* WHAT THE EXERCISE ASKS:
Nothing but the lines below from the one containing "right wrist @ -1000" through the one containing "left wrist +" should appear in the answer, exact and without pictures.

*** DATA SHOWN ***

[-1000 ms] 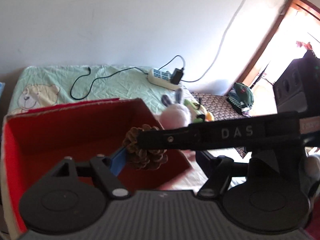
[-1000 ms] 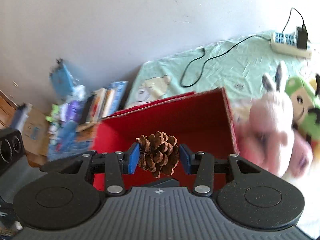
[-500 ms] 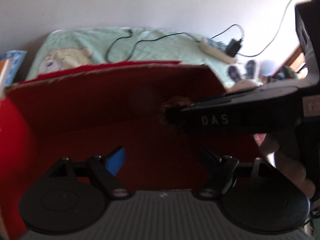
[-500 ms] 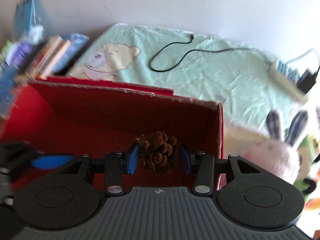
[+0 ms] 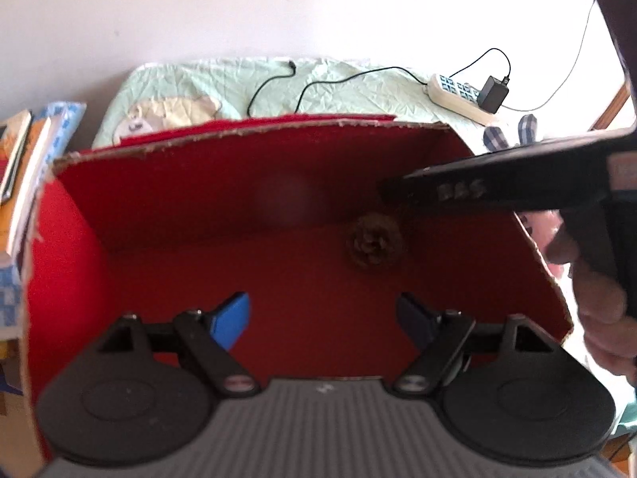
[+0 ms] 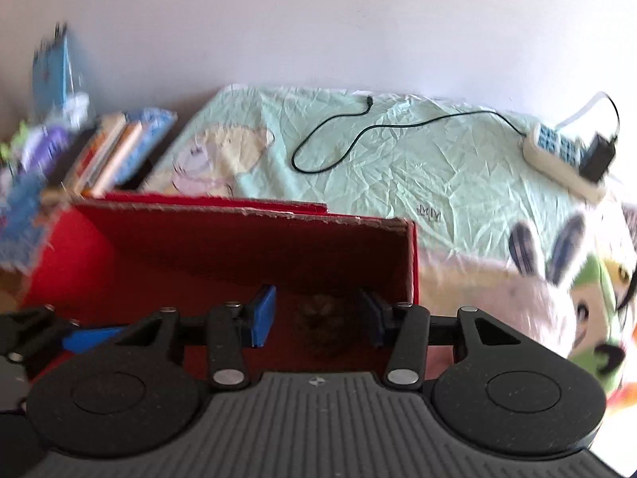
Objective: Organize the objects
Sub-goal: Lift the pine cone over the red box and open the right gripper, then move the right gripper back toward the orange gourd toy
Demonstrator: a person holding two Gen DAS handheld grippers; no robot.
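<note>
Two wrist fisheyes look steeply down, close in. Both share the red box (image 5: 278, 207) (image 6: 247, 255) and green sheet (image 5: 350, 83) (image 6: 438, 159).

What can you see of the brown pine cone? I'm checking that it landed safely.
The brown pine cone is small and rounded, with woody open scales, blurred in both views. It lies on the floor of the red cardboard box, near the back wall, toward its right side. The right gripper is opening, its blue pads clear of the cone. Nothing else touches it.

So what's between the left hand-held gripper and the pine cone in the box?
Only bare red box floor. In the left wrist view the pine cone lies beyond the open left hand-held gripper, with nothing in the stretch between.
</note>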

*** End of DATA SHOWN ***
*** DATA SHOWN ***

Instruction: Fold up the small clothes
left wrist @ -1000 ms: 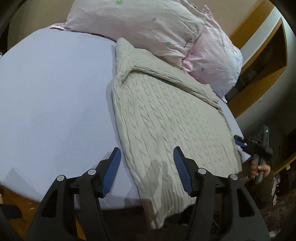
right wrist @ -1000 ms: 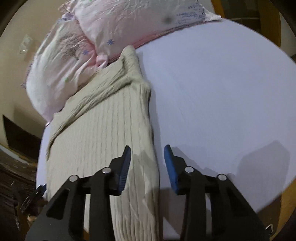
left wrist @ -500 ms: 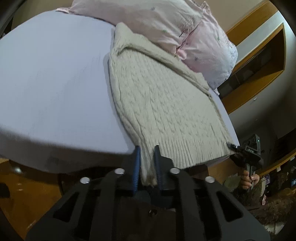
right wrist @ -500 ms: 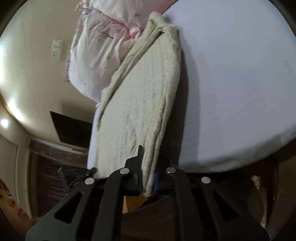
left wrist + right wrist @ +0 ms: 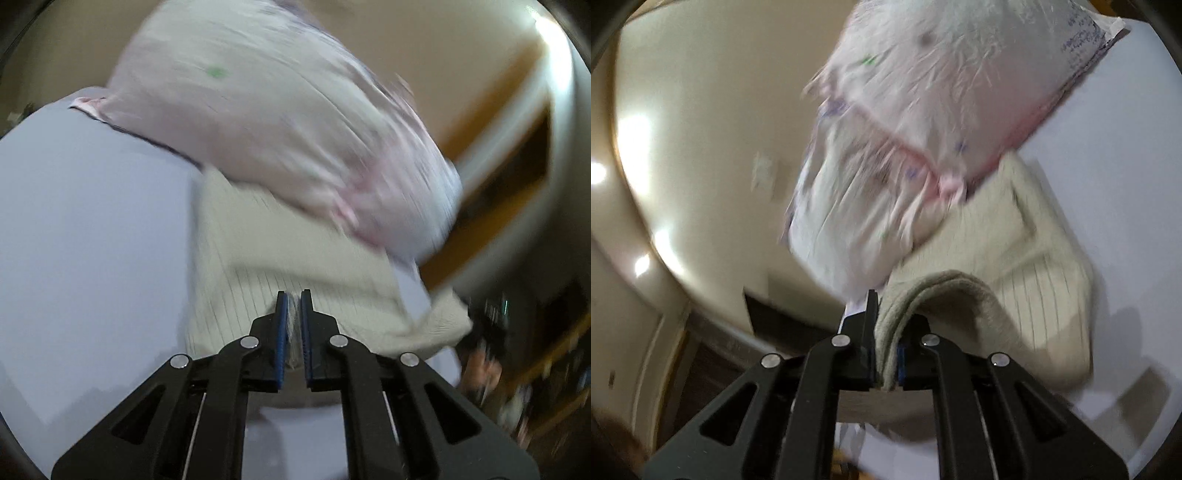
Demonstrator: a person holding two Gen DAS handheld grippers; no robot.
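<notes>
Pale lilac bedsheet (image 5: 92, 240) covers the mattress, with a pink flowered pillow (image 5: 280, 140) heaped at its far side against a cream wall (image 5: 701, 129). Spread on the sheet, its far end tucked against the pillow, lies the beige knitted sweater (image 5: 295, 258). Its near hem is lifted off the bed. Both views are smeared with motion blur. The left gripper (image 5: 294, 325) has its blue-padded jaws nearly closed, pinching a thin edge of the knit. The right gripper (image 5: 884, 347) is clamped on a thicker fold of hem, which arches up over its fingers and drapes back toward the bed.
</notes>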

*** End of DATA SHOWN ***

* PROBLEM SOLUTION:
right wrist @ -1000 ms: 
left wrist @ -500 ms: 
right wrist @ -500 ms: 
left wrist + right wrist @ +0 ms: 

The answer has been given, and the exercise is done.